Leading artist advocates weigh in with comments regarding the Copyright Royalties Board’s Frozen Mechanicals problem.

Guest post by Chris Castle of Music Technology Policy

[Here’s the context of this post.

As it turns out, the CRB extended the filing deadline for comments due to what they said was a technical difficulty, although we have yet to meet anyone who couldn’t file their comment on time. This extension seems contrary to the CRB’s February revised rules for filings by participants. The CRB procedures presciently have an email filing procedure in the case of technical problems arising out of their “eCRB” document filing system. It will not surprise you to know that the NMPA, NSAI, and major labels filed what is essentially a reply comment after the close of business on the last day of the extension, after at least our if not all commenter accounts were disabled, the practical effect of which was that no one could respond to their comments through the eCRB, i.e., on the record.

We tried, and drafted a reply to the most important points raised in the majors’ comment. We emailed our comment to the CRB during business hours on the next day in line with the CRB’s own “Procedural Regulations of the Copyright Royalty Board Regarding Electronic Filing System” (see 37 CFR §303.5(m)) or so we thought. But not so fast–we were told by an email from a nameless person at the CRB that we would need to file a motion in order to get approval to file the comment less than 24 hours late for good cause–which of course, we are not able to do since we are not “participants” in the proceeding. See how that works? According to this person’s email, we’d also need to contact CRB technical support to get our accounts reopened which would make the comment later still even if we were able to file a motion. Instead, we decided to just post our reply comment on the Internet. A wider audience. Unfortunately not part of the record, but we’ll see what happens.

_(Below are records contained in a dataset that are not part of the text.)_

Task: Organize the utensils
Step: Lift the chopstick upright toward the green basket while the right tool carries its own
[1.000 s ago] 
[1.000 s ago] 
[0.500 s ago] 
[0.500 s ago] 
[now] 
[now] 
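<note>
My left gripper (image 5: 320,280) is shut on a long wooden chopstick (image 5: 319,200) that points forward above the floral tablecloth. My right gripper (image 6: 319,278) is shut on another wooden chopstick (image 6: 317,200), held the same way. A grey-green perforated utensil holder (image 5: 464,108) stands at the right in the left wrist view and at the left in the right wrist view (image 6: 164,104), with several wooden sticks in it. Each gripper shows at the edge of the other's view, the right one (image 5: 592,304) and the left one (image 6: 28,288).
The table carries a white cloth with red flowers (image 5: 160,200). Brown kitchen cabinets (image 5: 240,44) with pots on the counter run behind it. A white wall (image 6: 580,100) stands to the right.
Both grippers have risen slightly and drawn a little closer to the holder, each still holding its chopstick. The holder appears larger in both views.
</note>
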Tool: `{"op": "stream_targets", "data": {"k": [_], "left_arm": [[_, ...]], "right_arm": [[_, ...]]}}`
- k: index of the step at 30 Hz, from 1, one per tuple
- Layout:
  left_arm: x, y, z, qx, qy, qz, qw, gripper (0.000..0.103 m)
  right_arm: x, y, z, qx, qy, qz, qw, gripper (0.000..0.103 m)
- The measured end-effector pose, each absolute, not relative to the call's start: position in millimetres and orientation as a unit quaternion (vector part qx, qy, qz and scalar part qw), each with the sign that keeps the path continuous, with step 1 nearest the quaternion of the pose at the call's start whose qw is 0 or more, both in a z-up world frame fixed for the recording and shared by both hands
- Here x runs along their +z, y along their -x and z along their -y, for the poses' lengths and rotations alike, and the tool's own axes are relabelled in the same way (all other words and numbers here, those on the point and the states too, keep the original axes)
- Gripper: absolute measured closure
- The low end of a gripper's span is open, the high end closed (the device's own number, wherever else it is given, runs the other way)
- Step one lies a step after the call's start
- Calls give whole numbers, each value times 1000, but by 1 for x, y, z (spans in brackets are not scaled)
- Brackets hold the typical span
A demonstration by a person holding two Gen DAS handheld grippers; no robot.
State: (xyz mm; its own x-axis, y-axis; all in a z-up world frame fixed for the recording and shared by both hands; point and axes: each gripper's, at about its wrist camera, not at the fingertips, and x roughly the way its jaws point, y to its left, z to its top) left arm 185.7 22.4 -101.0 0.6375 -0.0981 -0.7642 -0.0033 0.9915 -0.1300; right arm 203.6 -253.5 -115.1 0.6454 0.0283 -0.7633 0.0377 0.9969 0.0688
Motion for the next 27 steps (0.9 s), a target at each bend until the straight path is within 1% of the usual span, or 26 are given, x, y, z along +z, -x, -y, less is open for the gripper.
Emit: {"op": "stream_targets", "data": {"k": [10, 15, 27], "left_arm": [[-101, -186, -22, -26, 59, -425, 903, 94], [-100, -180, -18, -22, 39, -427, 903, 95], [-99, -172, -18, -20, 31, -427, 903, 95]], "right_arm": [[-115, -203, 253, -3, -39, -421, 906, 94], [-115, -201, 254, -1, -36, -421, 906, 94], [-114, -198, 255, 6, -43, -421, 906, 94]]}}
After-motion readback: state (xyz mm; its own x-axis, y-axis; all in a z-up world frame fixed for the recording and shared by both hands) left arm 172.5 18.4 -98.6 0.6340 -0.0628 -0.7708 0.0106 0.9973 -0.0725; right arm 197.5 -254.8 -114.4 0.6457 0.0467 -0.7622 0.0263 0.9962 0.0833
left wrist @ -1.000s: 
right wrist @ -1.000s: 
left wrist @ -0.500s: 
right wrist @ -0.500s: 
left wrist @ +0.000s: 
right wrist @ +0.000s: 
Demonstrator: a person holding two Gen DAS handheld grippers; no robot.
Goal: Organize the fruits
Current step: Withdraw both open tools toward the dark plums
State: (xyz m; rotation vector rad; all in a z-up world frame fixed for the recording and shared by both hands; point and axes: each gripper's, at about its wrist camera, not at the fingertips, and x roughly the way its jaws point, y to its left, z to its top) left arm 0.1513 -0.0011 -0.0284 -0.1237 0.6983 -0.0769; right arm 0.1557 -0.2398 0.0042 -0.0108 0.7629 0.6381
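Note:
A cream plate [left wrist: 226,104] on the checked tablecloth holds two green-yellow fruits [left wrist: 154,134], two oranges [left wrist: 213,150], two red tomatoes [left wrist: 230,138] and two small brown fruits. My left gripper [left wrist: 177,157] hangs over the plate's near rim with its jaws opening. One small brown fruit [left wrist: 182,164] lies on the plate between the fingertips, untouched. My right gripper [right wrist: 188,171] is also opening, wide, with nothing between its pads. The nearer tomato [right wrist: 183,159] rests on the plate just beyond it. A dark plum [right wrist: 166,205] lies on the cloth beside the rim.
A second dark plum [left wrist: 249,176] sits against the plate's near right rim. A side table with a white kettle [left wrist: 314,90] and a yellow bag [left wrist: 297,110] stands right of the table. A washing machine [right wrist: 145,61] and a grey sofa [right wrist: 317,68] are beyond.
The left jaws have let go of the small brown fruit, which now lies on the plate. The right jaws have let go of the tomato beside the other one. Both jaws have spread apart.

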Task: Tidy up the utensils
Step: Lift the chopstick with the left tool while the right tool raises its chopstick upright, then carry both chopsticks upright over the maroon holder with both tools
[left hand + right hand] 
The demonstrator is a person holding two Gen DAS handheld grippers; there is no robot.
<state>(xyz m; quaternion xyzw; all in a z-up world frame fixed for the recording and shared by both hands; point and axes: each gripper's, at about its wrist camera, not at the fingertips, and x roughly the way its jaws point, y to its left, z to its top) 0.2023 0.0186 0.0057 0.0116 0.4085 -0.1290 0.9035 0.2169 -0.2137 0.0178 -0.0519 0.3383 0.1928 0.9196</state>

You can download a pdf here.]

SUPPLEMENTAL COMMENTS OF HELIENNE LINDVALL, DAVID LOWERY, BLAKE MORGAN  AND GWENDOLYN SEALE OBJECTING TO PROPOSED SETTLEMENT OF SUBPART B RATES

            This comment is in reply to the comment[1] filed by the Copyright Owners and the Joint Record Company Participants (the “Majors”) time-stamped after the close of business on August 10, 2021 and made available on the CRB docket the morning of August 11, 2021, i.e., after the deadline established by the Judges in the Proposed Rule published at 86 FR 33601 that would codify the Proposed Settlement.[2] 

            We ask the Judges’ leniency in permitting our late-filed supplemental comment to be made a part of the record in hopes that our responsive discussion will be helpful to the Copyright Royalty Board in resolving the frozen mechanicals crisis.

            This comment is filed on behalf of Helienne Lindvall, David Lowery and Blake Morgan who timely filed their comment on July 26, 2021[3] in accordance with the proposed rule.  This comment is also filed by Gwendolyn Seale who timely filed her own comment[4] in accordance with the proposed rule.  Their respective biographical information may be found in their previously filed comments.

            We will briefly discuss what we think are the essential points the Judges should consider that the Majors have raised in their comment.

I. Discussion

            A.  Authority:  As multiple commenters have stated, it is unclear whether the NMPA and NSAI have been authorized by their respective memberships of over 300 music publishers and over 4,000 songwriters to propose and/or accept a settlement freezing the statutory rate for Subpart B configurations through 2027. Thus, we ask the Judges to seek out evidence demonstrating that self-published songwriters and independent publishers have authorized the NSAI and NMPA to accept this Proposed Settlement.  We do not question the integrity of the Majors, but we do have questions about the negotiation process that have yet to be answered. 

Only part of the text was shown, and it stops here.